What is required:
Give again, unaltered, the lines of the listing below that run from the line having "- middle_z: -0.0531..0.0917" through the line having "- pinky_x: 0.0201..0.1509".

[Opening The data section]

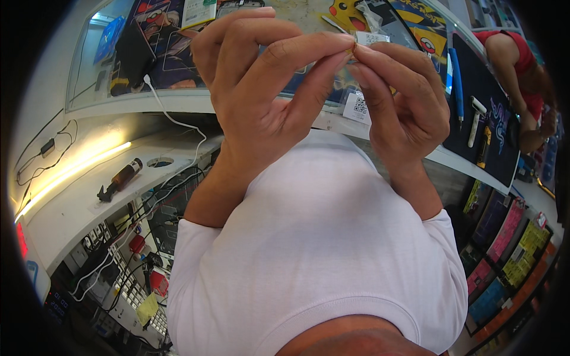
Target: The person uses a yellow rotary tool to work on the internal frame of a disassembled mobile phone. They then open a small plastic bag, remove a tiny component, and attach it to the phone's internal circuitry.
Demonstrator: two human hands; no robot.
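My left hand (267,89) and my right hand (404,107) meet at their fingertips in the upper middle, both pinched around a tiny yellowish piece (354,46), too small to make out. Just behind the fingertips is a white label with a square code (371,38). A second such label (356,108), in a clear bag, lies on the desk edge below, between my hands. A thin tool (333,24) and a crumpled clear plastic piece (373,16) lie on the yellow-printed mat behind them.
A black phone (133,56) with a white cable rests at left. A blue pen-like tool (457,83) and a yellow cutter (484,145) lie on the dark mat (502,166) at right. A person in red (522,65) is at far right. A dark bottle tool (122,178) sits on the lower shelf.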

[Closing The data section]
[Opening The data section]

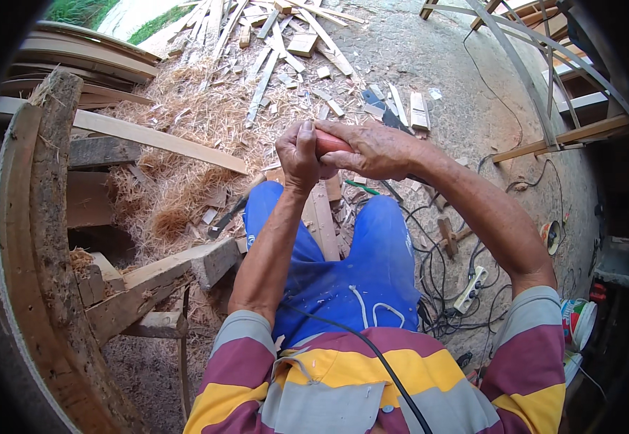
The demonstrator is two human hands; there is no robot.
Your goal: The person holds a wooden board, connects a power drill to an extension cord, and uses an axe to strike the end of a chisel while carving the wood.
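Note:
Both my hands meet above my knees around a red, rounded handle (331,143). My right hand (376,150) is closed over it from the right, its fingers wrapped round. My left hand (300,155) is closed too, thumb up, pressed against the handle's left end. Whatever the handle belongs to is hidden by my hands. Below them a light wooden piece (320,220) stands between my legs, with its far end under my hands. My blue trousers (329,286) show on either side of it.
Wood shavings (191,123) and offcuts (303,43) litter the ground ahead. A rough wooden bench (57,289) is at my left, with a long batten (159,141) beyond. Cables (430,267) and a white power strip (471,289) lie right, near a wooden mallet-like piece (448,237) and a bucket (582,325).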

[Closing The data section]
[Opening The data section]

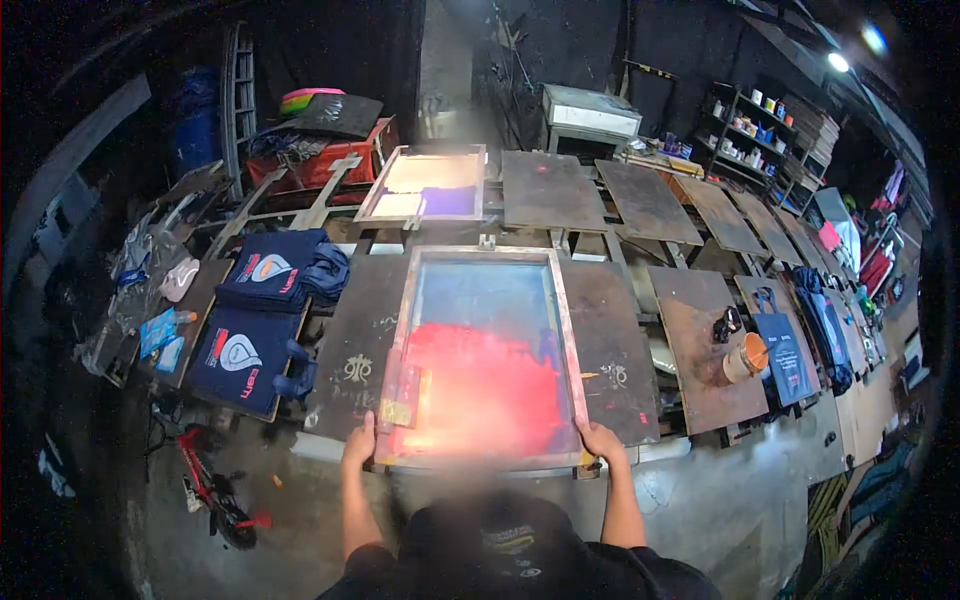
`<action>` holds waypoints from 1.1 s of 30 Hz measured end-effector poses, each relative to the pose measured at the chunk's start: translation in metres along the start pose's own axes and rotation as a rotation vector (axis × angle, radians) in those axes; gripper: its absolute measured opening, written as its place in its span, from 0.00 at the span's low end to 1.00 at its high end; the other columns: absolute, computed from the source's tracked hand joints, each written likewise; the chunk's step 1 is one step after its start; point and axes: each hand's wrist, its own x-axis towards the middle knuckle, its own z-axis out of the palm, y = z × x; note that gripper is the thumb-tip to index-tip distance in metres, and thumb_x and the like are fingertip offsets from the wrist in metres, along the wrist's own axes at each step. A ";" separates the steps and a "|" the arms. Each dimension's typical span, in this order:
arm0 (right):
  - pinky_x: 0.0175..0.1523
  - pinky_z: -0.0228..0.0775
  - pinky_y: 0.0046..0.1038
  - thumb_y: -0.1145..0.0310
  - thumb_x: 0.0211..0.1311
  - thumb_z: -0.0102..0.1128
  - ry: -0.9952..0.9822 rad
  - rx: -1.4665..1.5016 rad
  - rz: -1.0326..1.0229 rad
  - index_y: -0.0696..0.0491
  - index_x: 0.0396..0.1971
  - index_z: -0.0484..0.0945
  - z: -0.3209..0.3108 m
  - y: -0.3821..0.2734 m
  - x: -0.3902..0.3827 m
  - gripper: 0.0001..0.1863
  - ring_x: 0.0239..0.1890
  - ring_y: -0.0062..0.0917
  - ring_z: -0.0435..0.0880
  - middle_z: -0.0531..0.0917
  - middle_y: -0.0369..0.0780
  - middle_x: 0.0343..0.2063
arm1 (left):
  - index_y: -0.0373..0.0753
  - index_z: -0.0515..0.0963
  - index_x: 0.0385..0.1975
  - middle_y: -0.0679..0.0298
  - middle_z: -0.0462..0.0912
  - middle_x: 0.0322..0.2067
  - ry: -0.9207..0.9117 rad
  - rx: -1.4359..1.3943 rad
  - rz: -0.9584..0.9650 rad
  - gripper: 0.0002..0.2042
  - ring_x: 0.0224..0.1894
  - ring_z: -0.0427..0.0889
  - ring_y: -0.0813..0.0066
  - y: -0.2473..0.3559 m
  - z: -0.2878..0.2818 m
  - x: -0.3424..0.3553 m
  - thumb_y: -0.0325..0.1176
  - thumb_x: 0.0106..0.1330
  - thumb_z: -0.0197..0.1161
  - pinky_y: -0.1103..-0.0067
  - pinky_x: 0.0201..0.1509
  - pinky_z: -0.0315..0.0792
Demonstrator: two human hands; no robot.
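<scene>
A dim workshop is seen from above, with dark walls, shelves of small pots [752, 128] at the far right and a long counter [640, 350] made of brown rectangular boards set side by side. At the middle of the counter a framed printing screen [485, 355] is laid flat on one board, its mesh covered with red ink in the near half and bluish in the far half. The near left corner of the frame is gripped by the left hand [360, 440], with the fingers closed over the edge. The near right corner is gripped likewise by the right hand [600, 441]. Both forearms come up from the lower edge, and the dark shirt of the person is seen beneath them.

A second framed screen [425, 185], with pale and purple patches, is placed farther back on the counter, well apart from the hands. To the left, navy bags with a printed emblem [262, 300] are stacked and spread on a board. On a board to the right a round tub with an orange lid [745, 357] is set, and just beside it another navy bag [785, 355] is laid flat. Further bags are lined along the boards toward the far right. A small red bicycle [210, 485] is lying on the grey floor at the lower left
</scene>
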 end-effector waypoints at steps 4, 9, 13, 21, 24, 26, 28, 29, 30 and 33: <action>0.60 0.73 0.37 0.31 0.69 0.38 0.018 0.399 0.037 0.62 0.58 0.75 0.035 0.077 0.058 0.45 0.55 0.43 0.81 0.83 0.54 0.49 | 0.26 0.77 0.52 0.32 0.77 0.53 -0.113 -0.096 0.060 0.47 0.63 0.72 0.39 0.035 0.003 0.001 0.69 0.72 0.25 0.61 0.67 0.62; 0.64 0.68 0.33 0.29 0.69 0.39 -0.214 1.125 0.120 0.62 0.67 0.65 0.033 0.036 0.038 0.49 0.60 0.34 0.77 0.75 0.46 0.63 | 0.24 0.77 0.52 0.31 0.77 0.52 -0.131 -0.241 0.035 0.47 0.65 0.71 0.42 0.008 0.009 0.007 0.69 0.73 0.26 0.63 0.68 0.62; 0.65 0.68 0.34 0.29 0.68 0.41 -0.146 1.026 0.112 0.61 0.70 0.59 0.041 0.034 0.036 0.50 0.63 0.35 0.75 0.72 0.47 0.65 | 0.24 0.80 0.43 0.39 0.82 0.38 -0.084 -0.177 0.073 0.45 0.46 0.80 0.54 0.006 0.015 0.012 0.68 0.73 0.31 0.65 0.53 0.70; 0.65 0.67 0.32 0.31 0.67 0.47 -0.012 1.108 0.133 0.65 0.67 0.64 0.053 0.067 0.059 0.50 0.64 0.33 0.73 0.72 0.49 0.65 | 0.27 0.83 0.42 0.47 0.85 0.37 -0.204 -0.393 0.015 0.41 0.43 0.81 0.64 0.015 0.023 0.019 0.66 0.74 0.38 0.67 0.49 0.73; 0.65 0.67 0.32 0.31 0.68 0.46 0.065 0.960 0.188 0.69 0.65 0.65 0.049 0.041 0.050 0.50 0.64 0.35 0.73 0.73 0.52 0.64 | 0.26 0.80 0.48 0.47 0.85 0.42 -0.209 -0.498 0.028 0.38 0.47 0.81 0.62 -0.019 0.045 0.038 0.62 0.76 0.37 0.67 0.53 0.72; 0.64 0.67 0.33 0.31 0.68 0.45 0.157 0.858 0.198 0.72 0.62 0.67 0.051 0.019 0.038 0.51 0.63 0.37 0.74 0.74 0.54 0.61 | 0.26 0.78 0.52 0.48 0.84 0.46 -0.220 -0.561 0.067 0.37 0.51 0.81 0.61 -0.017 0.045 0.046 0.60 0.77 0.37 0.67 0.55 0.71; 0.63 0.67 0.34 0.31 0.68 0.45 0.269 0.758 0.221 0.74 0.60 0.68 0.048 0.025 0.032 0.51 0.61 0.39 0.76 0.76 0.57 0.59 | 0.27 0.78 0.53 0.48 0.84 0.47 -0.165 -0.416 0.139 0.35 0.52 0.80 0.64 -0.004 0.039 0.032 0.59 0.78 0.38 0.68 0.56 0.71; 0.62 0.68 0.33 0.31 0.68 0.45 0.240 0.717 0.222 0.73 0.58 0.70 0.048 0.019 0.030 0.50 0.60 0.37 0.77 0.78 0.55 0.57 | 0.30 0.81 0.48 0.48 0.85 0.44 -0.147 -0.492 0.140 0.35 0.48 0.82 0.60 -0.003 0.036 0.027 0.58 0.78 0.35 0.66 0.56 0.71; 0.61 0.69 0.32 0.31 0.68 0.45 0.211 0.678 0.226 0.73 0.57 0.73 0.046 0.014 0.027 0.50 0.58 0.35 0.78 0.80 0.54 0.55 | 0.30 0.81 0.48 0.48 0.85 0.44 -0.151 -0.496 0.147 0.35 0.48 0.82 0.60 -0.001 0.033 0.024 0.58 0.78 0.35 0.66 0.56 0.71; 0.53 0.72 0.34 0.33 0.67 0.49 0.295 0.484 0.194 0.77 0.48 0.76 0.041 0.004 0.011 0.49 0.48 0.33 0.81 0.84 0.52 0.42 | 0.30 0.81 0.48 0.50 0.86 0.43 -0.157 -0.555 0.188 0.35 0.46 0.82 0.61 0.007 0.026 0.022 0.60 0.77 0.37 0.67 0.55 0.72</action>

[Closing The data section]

Response box:
  - middle_z: -0.0531..0.0917
  - middle_y: -0.0369..0.0780
  - middle_x: 0.0343..0.2063
arm1 (left):
  - index_y: -0.0373..0.0753
  - index_z: -0.0515..0.0963
  - index_x: 0.0385..0.1975
  - middle_y: -0.0679..0.0298
  - middle_z: -0.0462..0.0912
  - middle_x: 0.0322..0.2067
  - ry: -0.9207..0.9117 rad
  - rx: -1.4359..1.3943 rad
  - rz: -0.9584..0.9650 rad
  - gripper: 0.0002..0.2042
  - ring_x: 0.0224..0.1894
  - ring_z: -0.0427..0.0889
  - ring_y: -0.0813..0.0066
  - y: -0.2473..0.3559 m
  - z: -0.2878..0.2818 m
  - x: -0.3424..0.3553 m
  - thumb_y: -0.0325..0.1176
  - thumb_x: 0.0106..0.1330
  - thumb_z: -0.0197..0.1161
  - pinky_y: -0.1103..-0.0067
  - pinky_x: 0.0201..0.1509

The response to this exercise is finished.